• [What is required] Exactly as given, transcribe each entry that follows.

• [Supplied entries]
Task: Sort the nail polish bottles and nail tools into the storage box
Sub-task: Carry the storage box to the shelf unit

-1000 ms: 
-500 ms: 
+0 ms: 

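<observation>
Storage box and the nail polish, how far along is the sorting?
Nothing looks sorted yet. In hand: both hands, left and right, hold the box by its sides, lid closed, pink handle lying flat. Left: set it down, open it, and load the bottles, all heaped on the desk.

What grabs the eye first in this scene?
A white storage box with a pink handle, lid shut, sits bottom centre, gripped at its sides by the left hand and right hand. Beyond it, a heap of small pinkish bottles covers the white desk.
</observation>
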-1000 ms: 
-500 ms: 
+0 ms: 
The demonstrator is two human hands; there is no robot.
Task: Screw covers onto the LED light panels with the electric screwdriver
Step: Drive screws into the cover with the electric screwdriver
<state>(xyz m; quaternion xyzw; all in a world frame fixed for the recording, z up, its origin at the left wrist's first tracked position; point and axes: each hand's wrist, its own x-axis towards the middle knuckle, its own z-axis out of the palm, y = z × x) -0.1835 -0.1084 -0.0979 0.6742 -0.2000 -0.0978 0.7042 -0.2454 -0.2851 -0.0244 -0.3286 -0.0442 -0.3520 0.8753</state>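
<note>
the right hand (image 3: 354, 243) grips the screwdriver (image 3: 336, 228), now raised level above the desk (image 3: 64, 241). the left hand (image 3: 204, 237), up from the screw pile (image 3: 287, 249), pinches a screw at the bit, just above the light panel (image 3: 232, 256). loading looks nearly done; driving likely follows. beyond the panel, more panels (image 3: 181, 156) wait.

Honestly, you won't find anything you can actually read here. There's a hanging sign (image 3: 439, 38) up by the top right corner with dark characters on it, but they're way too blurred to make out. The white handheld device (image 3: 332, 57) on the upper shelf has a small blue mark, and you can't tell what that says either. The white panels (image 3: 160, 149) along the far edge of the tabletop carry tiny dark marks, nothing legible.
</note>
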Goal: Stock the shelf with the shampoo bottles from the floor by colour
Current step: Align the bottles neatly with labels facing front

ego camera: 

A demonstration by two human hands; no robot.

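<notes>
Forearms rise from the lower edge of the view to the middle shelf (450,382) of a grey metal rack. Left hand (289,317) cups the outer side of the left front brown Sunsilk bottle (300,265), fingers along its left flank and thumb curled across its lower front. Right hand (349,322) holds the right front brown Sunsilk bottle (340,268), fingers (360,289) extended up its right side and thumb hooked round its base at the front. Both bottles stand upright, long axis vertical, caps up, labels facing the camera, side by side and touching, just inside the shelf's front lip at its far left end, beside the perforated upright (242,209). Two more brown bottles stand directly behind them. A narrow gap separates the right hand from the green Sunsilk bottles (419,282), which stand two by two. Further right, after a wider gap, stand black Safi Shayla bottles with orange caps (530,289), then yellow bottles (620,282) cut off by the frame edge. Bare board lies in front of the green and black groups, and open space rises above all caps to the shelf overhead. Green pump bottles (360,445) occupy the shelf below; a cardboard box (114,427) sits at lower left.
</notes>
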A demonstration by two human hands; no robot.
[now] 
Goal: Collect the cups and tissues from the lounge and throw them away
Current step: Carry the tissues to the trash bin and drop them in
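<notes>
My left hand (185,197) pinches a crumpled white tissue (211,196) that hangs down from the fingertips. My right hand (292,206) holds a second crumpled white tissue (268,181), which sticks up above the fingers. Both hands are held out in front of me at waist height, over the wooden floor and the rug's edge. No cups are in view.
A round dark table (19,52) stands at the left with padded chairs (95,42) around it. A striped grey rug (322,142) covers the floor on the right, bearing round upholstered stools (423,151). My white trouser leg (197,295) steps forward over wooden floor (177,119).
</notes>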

• [Response for this exercise]
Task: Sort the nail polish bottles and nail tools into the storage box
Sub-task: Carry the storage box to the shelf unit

-1000 ms: 
-500 ms: 
+0 ms: 

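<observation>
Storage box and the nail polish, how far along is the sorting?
Nothing looks sorted yet. In hand: both hands, left and right, hold the box by its sides, lid closed, pink handle lying flat. Left: set it down, open it, and load the bottles, all heaped on the desk.

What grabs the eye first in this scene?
A white storage box with a pink handle, lid shut, sits bottom centre, gripped at its sides by the left hand and right hand. Beyond it, a heap of small pinkish bottles covers the white desk.
</observation>
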-1000 ms: 
-500 ms: 
+0 ms: 
The demonstrator is two human hands; there is no robot.
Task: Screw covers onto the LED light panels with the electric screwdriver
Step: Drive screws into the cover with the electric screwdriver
<state>(xyz m; quaternion xyzw; all in a world frame fixed for the recording, z up, its origin at the left wrist's first tracked position; point and axes: each hand's wrist, its own x-axis towards the middle knuckle, its own z-axis out of the palm, y = z × x) -0.1835 -0.1084 -0.0979 0.6742 -0.2000 -0.0978 0.7042 -0.2454 -0.2851 -0.0244 -0.3286 -0.0442 -0.3520 0.8753</state>
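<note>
the right hand (image 3: 354, 243) grips the screwdriver (image 3: 336, 228), now raised level above the desk (image 3: 64, 241). the left hand (image 3: 204, 237), up from the screw pile (image 3: 287, 249), pinches a screw at the bit, just above the light panel (image 3: 232, 256). loading looks nearly done; driving likely follows. beyond the panel, more panels (image 3: 181, 156) wait.

Honestly, you won't find anything you can actually read here. There's a hanging sign (image 3: 439, 38) up by the top right corner with dark characters on it, but they're way too blurred to make out. The white handheld device (image 3: 332, 57) on the upper shelf has a small blue mark, and you can't tell what that says either. The white panels (image 3: 160, 149) along the far edge of the tabletop carry tiny dark marks, nothing legible.
</note>
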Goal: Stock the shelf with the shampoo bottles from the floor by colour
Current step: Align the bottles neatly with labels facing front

ego camera: 

A demonstration by two human hands; no robot.

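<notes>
Forearms rise from the lower edge of the view to the middle shelf (450,382) of a grey metal rack. Left hand (289,317) cups the outer side of the left front brown Sunsilk bottle (300,265), fingers along its left flank and thumb curled across its lower front. Right hand (349,322) holds the right front brown Sunsilk bottle (340,268), fingers (360,289) extended up its right side and thumb hooked round its base at the front. Both bottles stand upright, long axis vertical, caps up, labels facing the camera, side by side and touching, just inside the shelf's front lip at its far left end, beside the perforated upright (242,209). Two more brown bottles stand directly behind them. A narrow gap separates the right hand from the green Sunsilk bottles (419,282), which stand two by two. Further right, after a wider gap, stand black Safi Shayla bottles with orange caps (530,289), then yellow bottles (620,282) cut off by the frame edge. Bare board lies in front of the green and black groups, and open space rises above all caps to the shelf overhead. Green pump bottles (360,445) occupy the shelf below; a cardboard box (114,427) sits at lower left.
</notes>
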A demonstration by two human hands; no robot.
[now] 
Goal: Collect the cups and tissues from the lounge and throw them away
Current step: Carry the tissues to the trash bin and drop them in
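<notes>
My left hand (185,197) pinches a crumpled white tissue (211,196) that hangs down from the fingertips. My right hand (292,206) holds a second crumpled white tissue (268,181), which sticks up above the fingers. Both hands are held out in front of me at waist height, over the wooden floor and the rug's edge. No cups are in view.
A round dark table (19,52) stands at the left with padded chairs (95,42) around it. A striped grey rug (322,142) covers the floor on the right, bearing round upholstered stools (423,151). My white trouser leg (197,295) steps forward over wooden floor (177,119).
</notes>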

With this, the exercise is finished.